Nate Aden, a Senior fellow at the World Resources Institute said, “the best number we have now is about five percent of [global] greenhouse gas emissions [come from] this sector. To give you some sense of perspective, that's about equivalent to the impact from the aviation sector, so all the planes flying in the world. Or in country terms, that's about equal to Russia. So it's pretty significant.”

This alarming statement, an indictment of the global fast-fashion industry’s direct contribution to climate change, comes on top of the industry’s huge environmental impact. According to the State of Reuse Report, to make just one t-shirt, takes more water than one person drinks in five-years!

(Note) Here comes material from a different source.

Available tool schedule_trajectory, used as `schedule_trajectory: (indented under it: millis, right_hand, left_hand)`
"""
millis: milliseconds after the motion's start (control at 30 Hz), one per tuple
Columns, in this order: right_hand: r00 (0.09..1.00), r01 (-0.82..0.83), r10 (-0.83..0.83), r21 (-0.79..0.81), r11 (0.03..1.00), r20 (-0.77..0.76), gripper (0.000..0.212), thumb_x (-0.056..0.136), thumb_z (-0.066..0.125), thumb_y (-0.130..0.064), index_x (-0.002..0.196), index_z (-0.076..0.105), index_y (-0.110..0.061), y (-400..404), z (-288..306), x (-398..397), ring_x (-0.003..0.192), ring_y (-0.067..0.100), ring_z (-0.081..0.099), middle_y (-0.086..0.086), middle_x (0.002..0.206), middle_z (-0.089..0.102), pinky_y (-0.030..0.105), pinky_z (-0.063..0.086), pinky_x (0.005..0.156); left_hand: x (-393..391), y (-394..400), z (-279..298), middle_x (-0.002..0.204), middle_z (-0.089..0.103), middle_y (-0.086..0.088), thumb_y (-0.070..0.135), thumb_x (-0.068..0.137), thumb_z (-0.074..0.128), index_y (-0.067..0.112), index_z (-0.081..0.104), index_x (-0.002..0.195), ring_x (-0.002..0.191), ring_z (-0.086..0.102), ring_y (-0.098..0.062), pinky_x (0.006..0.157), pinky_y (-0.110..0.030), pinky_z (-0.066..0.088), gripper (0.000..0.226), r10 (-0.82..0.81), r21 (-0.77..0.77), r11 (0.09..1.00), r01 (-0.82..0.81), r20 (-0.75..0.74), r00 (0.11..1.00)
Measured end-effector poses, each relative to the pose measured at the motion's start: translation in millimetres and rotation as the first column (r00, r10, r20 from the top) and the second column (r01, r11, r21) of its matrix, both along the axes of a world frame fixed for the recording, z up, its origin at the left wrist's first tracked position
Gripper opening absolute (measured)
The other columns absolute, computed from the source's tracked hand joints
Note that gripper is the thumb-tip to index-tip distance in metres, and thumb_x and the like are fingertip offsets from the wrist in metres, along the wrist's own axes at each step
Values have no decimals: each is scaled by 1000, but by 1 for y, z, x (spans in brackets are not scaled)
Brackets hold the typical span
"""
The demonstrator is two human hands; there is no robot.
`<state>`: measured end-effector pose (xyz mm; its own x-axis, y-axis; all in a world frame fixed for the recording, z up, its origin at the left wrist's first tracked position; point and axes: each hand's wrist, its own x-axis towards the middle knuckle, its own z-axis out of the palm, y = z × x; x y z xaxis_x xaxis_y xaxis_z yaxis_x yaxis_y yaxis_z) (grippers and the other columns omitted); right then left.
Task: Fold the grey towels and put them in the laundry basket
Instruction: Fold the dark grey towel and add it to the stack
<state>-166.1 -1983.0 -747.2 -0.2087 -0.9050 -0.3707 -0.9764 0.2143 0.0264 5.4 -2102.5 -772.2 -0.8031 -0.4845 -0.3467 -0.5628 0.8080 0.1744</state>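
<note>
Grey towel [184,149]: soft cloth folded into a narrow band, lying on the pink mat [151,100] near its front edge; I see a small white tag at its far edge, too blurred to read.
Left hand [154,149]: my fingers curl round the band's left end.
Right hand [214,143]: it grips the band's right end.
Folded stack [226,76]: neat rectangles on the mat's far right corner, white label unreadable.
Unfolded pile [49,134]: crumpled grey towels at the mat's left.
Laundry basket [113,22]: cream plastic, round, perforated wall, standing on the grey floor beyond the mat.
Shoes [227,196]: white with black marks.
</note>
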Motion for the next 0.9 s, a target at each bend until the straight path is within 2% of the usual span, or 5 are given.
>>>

Polyester (a synthetic fibre made from petroleum products which is found in 60% of garments) is particularly damaging, with the equivalent of 50 billion plastic bottles washed into the ocean each year in the form of microfibres, according to the World Economic Forum.

What can be done then?

At the top of the list of solutions is to reduce, reuse and recycle but we also need to be more conscious of the products we purchase, particularly trying to cut out plastics and buying more organic products. Organic cotton has massive benefits. According to the 2014 Textile Exchange report, the potential savings from organic cotton include a 46% reduction in global warming contributions, 70% reduction in acidification of land and water and a 91% drop in water consumption, among many other benefits including not using toxic chemicals.